↓↓↓
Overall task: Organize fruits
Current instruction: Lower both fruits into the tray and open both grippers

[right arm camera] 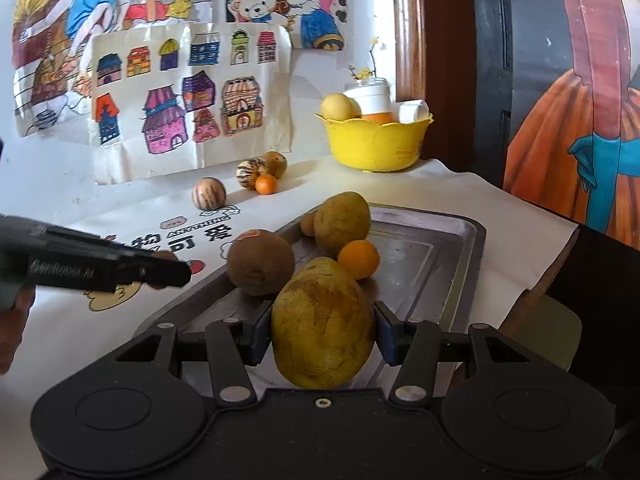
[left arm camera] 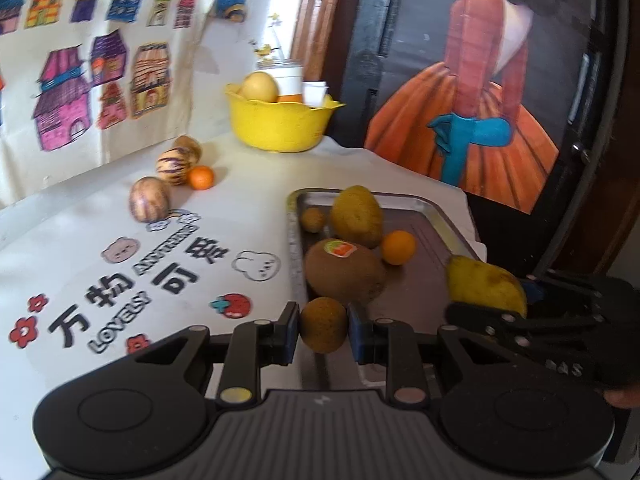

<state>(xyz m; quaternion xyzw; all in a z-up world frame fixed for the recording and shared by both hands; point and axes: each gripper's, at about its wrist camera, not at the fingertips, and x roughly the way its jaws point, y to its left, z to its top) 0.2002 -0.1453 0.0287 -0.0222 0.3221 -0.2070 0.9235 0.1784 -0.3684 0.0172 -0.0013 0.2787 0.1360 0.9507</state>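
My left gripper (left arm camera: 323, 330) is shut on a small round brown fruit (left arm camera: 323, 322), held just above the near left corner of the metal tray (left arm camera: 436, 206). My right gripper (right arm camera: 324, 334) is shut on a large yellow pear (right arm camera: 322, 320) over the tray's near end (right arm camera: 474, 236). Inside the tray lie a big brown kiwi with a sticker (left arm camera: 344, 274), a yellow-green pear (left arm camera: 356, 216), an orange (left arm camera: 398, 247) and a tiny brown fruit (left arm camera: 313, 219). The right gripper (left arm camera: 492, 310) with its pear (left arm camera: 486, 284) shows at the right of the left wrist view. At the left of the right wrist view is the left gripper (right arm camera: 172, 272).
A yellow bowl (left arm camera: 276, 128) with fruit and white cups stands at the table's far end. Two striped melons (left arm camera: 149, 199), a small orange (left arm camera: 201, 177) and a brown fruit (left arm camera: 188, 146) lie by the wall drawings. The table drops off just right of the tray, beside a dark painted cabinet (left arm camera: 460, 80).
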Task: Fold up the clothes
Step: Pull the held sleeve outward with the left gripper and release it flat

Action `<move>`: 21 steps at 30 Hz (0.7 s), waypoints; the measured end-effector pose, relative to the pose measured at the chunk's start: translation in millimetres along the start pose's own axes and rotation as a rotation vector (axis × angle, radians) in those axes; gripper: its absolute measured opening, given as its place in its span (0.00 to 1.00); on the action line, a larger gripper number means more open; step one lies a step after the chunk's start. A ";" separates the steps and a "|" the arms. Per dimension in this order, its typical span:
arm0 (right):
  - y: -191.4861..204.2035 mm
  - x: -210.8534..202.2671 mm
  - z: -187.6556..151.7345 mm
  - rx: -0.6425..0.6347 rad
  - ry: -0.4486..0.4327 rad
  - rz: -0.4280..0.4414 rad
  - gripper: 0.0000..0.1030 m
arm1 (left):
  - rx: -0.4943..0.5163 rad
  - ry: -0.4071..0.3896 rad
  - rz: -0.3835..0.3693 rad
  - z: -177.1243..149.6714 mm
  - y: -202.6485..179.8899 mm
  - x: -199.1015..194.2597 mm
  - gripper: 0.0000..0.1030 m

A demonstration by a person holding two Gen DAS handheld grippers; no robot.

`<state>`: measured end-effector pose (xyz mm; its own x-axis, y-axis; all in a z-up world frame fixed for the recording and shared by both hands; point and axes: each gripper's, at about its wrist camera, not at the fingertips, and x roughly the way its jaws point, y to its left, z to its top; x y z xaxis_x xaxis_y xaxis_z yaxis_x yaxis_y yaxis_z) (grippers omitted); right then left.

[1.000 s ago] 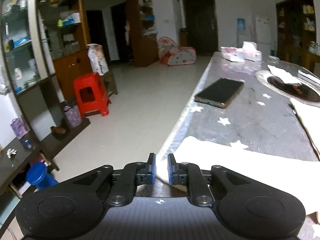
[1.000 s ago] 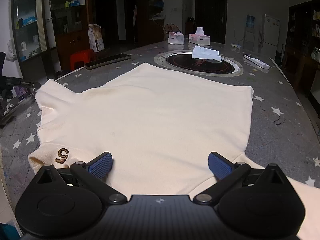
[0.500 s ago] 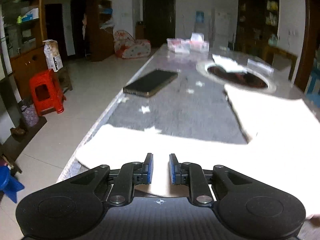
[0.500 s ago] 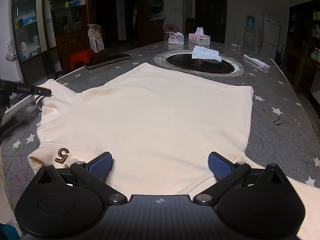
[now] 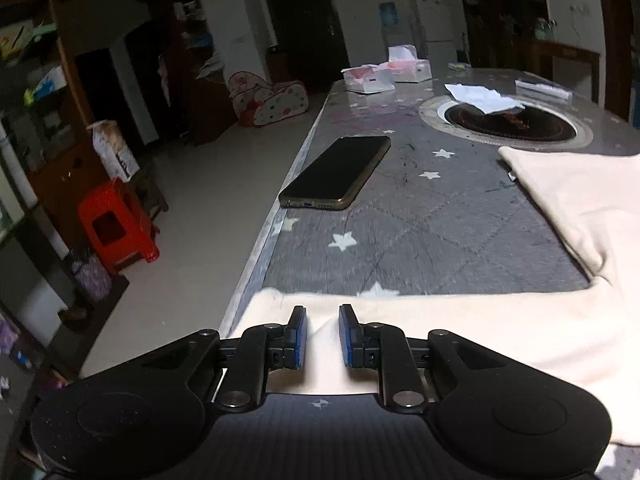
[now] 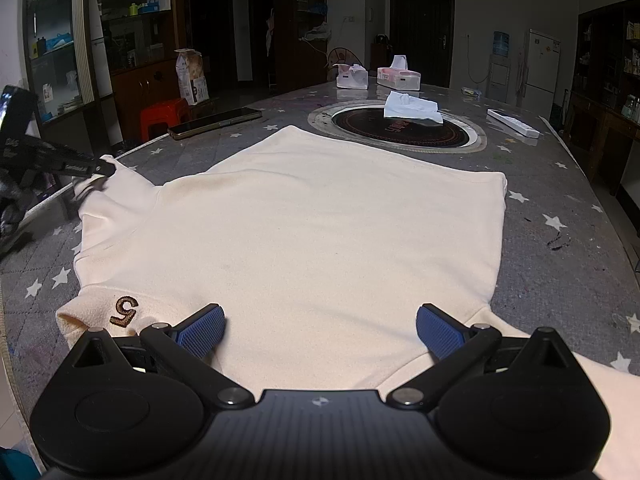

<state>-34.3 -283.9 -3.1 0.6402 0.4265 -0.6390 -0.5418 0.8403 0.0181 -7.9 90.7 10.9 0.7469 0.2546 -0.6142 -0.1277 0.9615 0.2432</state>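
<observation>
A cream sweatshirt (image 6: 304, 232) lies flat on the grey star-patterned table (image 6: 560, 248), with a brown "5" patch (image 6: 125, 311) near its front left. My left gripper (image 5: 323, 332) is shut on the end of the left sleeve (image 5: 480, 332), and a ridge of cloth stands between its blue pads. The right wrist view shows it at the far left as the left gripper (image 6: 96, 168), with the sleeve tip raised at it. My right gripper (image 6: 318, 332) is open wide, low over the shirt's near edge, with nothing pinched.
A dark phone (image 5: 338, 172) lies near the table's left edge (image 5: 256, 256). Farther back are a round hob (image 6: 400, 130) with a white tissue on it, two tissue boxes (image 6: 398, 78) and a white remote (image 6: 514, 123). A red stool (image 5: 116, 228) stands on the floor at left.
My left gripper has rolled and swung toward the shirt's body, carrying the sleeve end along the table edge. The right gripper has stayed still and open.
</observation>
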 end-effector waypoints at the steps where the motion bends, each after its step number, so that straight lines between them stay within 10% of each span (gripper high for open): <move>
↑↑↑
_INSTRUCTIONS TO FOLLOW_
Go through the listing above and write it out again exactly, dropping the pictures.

_SOLUTION_
Overall task: Organize fruits
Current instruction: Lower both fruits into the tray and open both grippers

[right arm camera] 
[left arm camera] 

<state>(xyz m; quaternion xyzw; all in a z-up world frame fixed for the recording and shared by both hands; point and axes: each gripper's, at about its wrist camera, not at the fingertips, and x roughly the way its jaws point, y to its left, z to its top) 0.2002 -0.1453 0.0287 -0.0222 0.3221 -0.2070 0.9235 0.1784 -0.3684 0.0172 -0.0013 0.2787 0.1360 0.9507</state>
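My left gripper (left arm camera: 323, 330) is shut on a small round brown fruit (left arm camera: 323, 322), held just above the near left corner of the metal tray (left arm camera: 436, 206). My right gripper (right arm camera: 324, 334) is shut on a large yellow pear (right arm camera: 322, 320) over the tray's near end (right arm camera: 474, 236). Inside the tray lie a big brown kiwi with a sticker (left arm camera: 344, 274), a yellow-green pear (left arm camera: 356, 216), an orange (left arm camera: 398, 247) and a tiny brown fruit (left arm camera: 313, 219). The right gripper (left arm camera: 492, 310) with its pear (left arm camera: 486, 284) shows at the right of the left wrist view. At the left of the right wrist view is the left gripper (right arm camera: 172, 272).
A yellow bowl (left arm camera: 276, 128) with fruit and white cups stands at the table's far end. Two striped melons (left arm camera: 149, 199), a small orange (left arm camera: 201, 177) and a brown fruit (left arm camera: 188, 146) lie by the wall drawings. The table drops off just right of the tray, beside a dark painted cabinet (left arm camera: 460, 80).
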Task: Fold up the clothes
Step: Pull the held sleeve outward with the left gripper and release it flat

Action `<move>`: 21 steps at 30 Hz (0.7 s), waypoints; the measured end-effector pose, relative to the pose measured at the chunk's start: translation in millimetres along the start pose's own axes and rotation as a rotation vector (axis × angle, radians) in those axes; gripper: its absolute measured opening, given as its place in its span (0.00 to 1.00); on the action line, a larger gripper number means more open; step one lies a step after the chunk's start. A ";" separates the steps and a "|" the arms. Per dimension in this order, its typical span:
arm0 (right):
  - y: -191.4861..204.2035 mm
  - x: -210.8534..202.2671 mm
  - z: -187.6556..151.7345 mm
  - rx: -0.6425..0.6347 rad
  - ry: -0.4486..0.4327 rad
  - rz: -0.4280..0.4414 rad
  - gripper: 0.0000..0.1030 m
arm1 (left):
  - rx: -0.4943..0.5163 rad
  - ry: -0.4071..0.3896 rad
  - rz: -0.3835..0.3693 rad
  - z: -177.1243..149.6714 mm
  - y: -202.6485..179.8899 mm
  - x: -199.1015..194.2597 mm
  - gripper: 0.0000..0.1030 m

A demonstration by a person holding two Gen DAS handheld grippers; no robot.

`<state>`: measured end-effector pose (xyz mm; its own x-axis, y-axis; all in a z-up world frame fixed for the recording and shared by both hands; point and axes: each gripper's, at about its wrist camera, not at the fingertips, and x roughly the way its jaws point, y to its left, z to its top; x y z xaxis_x xaxis_y xaxis_z yaxis_x yaxis_y yaxis_z) (grippers omitted); right then left.

[1.000 s ago] 
[1.000 s ago] 
[0.500 s ago] 
[0.500 s ago] 
[now] 
[now] 

<state>-34.3 -283.9 -3.1 0.6402 0.4265 -0.6390 -0.5418 0.8403 0.0181 -7.9 90.7 10.9 0.7469 0.2546 -0.6142 -0.1277 0.9615 0.2432</state>
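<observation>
A cream sweatshirt (image 6: 304, 232) lies flat on the grey star-patterned table (image 6: 560, 248), with a brown "5" patch (image 6: 125, 311) near its front left. My left gripper (image 5: 323, 332) is shut on the end of the left sleeve (image 5: 480, 332), and a ridge of cloth stands between its blue pads. The right wrist view shows it at the far left as the left gripper (image 6: 96, 168), with the sleeve tip raised at it. My right gripper (image 6: 318, 332) is open wide, low over the shirt's near edge, with nothing pinched.
A dark phone (image 5: 338, 172) lies near the table's left edge (image 5: 256, 256). Farther back are a round hob (image 6: 400, 130) with a white tissue on it, two tissue boxes (image 6: 398, 78) and a white remote (image 6: 514, 123). A red stool (image 5: 116, 228) stands on the floor at left.
My left gripper has rolled and swung toward the shirt's body, carrying the sleeve end along the table edge. The right gripper has stayed still and open.
</observation>
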 end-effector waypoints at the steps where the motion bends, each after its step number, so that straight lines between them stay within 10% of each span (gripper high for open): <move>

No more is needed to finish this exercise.